The only catch for thieves is the persistence of an amateur sleuth like Kumar who, after his day job is over, goes home to check the websites and browse catalogues of museums and auction houses to look for suspicious acquisitions. Kumar alone may not be able to do so much about organised crime, but together with like-minded enthusiasts who form a global network of internet- based Indiana Joneses, he poses a formidable challenge to the crooks.
A single sculpture stolen from an old temple, once it is successfully smuggled out of India and sold abroad, can fetch, as in some examples described in this book, as much as $3-5 million. The middleman—who might be a fancy gallery owner in New York or a shopkeeper in Singapore—can get fairly rich on a single deal, while some minor risks are taken by local thieves who are paid a couple of lakhs as their share for one night’s work.
The fact that this is high-value and top-secret business is evidenced by how—ever since he started blogging, lecturing and informing the media about the heritage looting and smuggling— Kumar has received emails warning him off from collaborating with law enforcement agencies and had thugs turning up at his public events to intimidate him.
Despite its fascinating subject matter, this is unfortunately not a consistently written book. Above all it isn’t a true crime reportage book though at times it resembles one, but rather it combines blog-like addresses to the reader interspersed with segments that read like bad pulp fiction in which the author seems to know what is going on inside the heads of both cops and robbers, while in other parts he takes a more typical nonfiction approach and elects to speculate on how they may have reasoned and planned. Nevertheless, The Idol Thief does answer the question of how it is possible that India’s invaluable heritage continues to be shipped abroad despite the law that antiquities more than 99 years old may not be exported freely.
The bottom line is that it’s an illicit business worth hundreds of millions of dollars which involves not only common thieves who roam around India’s temple towns looking for forlorn and forgotten places of worship, but also museums all over the world. To illustrate this, the book focuses on the case of Subhash Kapoor, an arts dealer of north Indian origin, who ran a posh showroom in central New York while allegedly masterminding decades’ worth of daring temple lootings in south India, until he was eventually put behind bars in 2011.

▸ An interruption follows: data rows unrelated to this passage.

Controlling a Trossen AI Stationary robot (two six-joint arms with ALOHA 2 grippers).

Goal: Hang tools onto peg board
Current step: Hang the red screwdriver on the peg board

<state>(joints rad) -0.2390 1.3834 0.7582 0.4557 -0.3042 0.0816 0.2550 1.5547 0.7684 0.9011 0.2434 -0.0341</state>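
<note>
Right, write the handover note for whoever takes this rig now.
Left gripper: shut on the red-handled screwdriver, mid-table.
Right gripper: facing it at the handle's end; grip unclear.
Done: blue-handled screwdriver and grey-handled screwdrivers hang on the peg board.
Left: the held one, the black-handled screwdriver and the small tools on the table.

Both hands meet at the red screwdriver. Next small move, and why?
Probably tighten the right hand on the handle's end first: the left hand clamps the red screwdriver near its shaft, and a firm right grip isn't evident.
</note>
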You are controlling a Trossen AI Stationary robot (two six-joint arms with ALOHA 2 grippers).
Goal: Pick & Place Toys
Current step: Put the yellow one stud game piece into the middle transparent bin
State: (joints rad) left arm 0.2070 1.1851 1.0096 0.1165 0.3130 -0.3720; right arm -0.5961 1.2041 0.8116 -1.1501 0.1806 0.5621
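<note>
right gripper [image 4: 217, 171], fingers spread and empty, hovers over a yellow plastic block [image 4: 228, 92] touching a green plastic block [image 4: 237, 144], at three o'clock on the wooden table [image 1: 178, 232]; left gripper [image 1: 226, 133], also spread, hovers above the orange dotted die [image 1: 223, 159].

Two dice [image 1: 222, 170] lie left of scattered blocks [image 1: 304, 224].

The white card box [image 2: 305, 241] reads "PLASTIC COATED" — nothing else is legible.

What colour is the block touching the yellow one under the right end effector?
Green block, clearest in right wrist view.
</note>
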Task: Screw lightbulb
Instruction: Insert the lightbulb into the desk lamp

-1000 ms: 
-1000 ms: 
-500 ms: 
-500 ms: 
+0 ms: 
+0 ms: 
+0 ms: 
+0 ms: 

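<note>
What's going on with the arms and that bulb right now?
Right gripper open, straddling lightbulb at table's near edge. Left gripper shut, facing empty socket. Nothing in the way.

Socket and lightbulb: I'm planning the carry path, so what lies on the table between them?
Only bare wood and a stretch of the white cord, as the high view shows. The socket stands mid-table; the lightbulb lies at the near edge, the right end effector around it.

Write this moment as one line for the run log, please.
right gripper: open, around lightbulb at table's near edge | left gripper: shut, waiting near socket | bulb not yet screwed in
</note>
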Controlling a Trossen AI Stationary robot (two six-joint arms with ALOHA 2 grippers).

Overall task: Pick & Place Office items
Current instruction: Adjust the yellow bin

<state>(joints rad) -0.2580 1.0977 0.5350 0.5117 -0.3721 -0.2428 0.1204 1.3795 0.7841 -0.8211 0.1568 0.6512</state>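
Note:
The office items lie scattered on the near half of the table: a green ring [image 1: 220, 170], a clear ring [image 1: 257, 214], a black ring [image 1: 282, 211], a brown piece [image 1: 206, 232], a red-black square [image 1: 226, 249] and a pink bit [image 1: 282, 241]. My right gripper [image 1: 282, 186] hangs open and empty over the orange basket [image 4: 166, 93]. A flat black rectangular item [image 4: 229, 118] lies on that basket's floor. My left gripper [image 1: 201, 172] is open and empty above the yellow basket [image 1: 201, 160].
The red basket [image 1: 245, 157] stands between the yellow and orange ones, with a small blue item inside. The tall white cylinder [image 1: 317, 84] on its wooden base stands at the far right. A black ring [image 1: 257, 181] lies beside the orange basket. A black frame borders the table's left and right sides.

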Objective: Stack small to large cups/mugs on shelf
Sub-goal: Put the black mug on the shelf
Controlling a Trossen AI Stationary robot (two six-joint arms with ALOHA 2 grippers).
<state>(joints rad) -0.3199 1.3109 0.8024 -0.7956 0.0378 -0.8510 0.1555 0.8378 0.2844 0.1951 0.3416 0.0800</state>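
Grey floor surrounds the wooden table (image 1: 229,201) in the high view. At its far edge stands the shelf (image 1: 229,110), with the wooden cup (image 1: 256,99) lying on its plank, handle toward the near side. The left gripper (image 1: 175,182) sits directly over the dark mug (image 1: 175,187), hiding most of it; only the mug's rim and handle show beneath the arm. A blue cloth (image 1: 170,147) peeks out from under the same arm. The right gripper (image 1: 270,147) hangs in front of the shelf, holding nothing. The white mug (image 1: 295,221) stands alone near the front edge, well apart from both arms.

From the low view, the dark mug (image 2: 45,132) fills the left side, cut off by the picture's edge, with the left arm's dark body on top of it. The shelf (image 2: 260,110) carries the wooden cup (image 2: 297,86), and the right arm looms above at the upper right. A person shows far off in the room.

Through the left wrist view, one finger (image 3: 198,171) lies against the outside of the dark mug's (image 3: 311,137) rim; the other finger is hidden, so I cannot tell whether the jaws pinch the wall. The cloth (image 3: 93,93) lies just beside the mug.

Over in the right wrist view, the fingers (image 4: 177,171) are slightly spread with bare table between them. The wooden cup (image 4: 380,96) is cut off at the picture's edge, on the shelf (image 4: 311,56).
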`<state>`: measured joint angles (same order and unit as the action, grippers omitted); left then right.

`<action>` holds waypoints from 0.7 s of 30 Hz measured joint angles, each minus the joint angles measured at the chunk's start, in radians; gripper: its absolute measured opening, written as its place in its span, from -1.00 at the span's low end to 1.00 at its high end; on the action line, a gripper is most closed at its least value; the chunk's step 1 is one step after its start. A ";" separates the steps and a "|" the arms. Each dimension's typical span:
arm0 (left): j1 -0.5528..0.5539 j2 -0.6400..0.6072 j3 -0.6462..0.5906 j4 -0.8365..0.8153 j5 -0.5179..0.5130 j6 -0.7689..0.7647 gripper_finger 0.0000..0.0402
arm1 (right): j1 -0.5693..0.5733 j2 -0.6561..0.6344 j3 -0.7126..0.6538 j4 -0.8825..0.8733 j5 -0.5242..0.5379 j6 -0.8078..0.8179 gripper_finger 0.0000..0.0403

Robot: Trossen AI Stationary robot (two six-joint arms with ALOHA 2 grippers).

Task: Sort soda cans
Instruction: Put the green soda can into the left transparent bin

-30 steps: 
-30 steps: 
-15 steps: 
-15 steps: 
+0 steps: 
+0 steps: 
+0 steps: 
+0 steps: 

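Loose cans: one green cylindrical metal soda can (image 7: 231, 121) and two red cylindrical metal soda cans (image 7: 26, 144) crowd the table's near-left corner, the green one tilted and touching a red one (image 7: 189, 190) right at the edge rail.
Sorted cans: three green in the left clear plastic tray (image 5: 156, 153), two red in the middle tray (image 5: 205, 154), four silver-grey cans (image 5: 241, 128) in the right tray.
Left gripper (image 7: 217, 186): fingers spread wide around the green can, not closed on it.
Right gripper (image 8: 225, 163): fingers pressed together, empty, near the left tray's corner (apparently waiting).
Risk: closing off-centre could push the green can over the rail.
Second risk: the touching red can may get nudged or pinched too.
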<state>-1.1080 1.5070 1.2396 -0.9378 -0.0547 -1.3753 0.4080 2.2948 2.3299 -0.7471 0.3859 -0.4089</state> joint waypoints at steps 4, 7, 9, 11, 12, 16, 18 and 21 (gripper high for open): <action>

To help us understand how it works, Kumar describes the practices of art smugglers, and how, for instance, some of the more thorough crooks manufacture replicas of the purloined statue, present the replicas to get export clearance by lax authorities, and then add the actual stolen masterpiece to the fakes in a container filled with Indian idols. Very few customs officials check each and every statue in a consignment. For other gangs, greasing palms appears to be a routine affair—and so the officer will look away when the stolen goods are smuggled onto the ship. And most museum curators don’t poke their noses deeply into the obviously fake provenance documents that the middleman manufactures, as they don’t seem particularly keen on finding out if the artwork they are about to purchase is stolen—which would break the deal.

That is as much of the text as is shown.